Which brings me to why I'm talking about wellness and shoving a peanut butter pie in your face (arguably not the healthiest thing in the world).
I always bring dessert when I go home to visit my parents.
We sit. We eat (usually something super veggie-full that everyone complains about but devours nonetheless). We talk. We catch up. We fight. We laugh. We try not to throw things at each other.
And then we eat pie.
Because in the end, true wellness is all about balance. And balance definitely includes pie.
My friend Megan posted about this pie today and she actually got pics of it's insides, so definitely go and check out her post! And wish her a happy birthday when you do!
Peanut Butter Honeycomb Pie
Makes 1 9-inch pie, adapted from Bon Appetit August 2011
- 9 graham crackers, coarsely crushed
- 1/4 cup light brown sugar
- 1/4 tsp kosher salt
- 1/8 tsp nutmeg
- 6 tbsp butter, melted
- 8 large egg yolks
- 12 tbsp sugar, divided
- 1 1/2 cups almond milk (or whole milk)
- 1 tbsp vanilla bean paste or 1 vanilla bean
- 3/4 cup unsalted butter, room temperature
- 1 cup creamy peanut butter
- 2 tbsp powdered sugar
- 1/2 tsp kosher salt
- 2 oz bittersweet chocoalte (I used 70% Callebaut)
- 2 1/2 tbsp unsalted butter
- Honeycomb (recipe below)
- For the crust, preheat the oven to 325. Finely grind graham crackers, brown sugar, salt and nutmeg in a food processor. Transfer crumb mixture to a medium bowl. Add melted butter and stir to blend. use bottom and sides of a measuring cup to pack crumbs onto bottom and up sides of 9" glass or metal pie pan (or if your mother is holding your pie pan hostage...you can totally use a cake pan). Bake until golden brown, about 15 minutes. Let cool.
- For the filling, mix yolks and 6 tbsp sugar in the bowl of a stand mixer fitted with a whisk attachment. Beat at high speed until ribbons form, stopping once to scrape down sides of bowl, about 2 minutes.
- Combine milk and remaining 6 tbsp sugar in a large saucepan. Scrape in vanilla bean paste or seeds from vanilla bean and add. Bring to a boil, stirring to dissolve sugar. With mixer running, gradually add hot milk mixture to yolk mixture. Scrape mixture back into pan. Clean bowl. Whisking constantly, bring to a boil over medium heat. Remove pan from heat. Whisk vigorously for 1 minute. Return custard to mixing bowl. Beat on high speed until cool, about 4 minutes. Mix in softened butter one tbsp at a time. Add peanut butter, powdered sugar, and salt. Beat to blend. Scrape filling into cooled crust and smooth the top. Chill until set, 2-3 hours.
- Stir chocolate and butter in a medium bowl set over a saucepan of simmering water until melted and smooth. Drizzle some of the chocolate glaze over the peanut butter filling, making a circle in the middle of the pie and leaving a 1-2 inch plain border. Pile pieces of honeycomb on top. Drizzle remaining chocolate glaze over.

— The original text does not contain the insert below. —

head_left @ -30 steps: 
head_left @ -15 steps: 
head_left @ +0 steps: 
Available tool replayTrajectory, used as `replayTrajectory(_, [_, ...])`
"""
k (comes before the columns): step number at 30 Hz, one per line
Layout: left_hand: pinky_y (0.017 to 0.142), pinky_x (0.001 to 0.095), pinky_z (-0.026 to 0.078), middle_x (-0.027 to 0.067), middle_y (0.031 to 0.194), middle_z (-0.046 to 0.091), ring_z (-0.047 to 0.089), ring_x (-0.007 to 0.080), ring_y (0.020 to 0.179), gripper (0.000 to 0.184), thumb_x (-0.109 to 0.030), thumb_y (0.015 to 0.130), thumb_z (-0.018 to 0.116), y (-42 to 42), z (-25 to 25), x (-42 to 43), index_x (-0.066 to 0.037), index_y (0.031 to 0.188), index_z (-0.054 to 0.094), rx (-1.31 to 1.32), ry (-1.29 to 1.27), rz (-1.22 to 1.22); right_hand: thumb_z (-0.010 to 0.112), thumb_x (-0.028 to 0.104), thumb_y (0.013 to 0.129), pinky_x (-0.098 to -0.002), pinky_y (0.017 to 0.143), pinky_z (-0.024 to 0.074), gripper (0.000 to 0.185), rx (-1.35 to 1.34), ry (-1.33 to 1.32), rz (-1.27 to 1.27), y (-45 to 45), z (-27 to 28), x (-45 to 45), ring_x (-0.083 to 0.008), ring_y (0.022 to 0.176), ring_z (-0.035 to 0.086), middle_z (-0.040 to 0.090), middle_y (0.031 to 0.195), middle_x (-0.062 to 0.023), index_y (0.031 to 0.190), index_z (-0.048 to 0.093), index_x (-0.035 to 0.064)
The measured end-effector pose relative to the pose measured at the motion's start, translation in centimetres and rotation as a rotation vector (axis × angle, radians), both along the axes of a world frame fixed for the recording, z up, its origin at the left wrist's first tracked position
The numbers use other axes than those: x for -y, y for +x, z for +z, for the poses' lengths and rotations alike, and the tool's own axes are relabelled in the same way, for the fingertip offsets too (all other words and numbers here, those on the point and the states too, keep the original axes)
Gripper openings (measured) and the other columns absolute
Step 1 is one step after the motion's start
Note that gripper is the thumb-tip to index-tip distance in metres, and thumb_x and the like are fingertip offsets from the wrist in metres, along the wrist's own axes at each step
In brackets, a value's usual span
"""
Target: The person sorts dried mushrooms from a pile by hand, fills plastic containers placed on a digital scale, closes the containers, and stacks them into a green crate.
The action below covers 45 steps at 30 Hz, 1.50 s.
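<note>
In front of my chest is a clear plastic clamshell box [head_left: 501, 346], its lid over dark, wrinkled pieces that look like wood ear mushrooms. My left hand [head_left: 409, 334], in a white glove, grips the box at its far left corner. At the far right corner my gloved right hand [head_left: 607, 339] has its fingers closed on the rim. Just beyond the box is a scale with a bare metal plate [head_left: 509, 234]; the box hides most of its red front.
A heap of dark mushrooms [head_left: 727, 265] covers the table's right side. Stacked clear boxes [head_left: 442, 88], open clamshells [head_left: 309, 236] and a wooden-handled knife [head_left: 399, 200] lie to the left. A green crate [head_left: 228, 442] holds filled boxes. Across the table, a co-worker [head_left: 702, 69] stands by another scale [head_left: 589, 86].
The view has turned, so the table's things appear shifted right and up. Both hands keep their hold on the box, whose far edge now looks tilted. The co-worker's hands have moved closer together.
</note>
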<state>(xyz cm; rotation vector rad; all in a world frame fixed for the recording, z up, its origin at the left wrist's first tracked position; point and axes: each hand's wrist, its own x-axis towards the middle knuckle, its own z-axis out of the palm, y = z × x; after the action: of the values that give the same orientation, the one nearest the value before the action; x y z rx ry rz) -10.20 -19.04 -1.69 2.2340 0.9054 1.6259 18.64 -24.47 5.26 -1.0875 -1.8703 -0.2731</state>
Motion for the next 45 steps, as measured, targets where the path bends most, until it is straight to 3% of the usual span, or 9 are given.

Serves 8, adapted from Bon Appetit August 2011
- 1 1/2 cups sugar
- 3 tbsp corn syrup
- 1 tbsp honey
- 1 tbsp baking soda, sifted
- Line a baking sheet with parchment paper or foil. Combine sugar, corn syrup, honey, and 1/4 cup water in a heavy deep saucepan. Stir over medium-low heat until sugar dissolves. Increase heat to high. Bring to a boil. Cook without stirring, occasionally swirling pan and brushing down sides with a wet pastry brush, until sugar turns pale amber. Working quickly, add baking soda (mixture will foam up dramatically). Whisk quickly just to combine. Immediately pour candy over prepared sheet (do not spread out). Let stand undisturbed until cool, about 20 minutes. Hit candy in several places with the handle of a knife to crack it.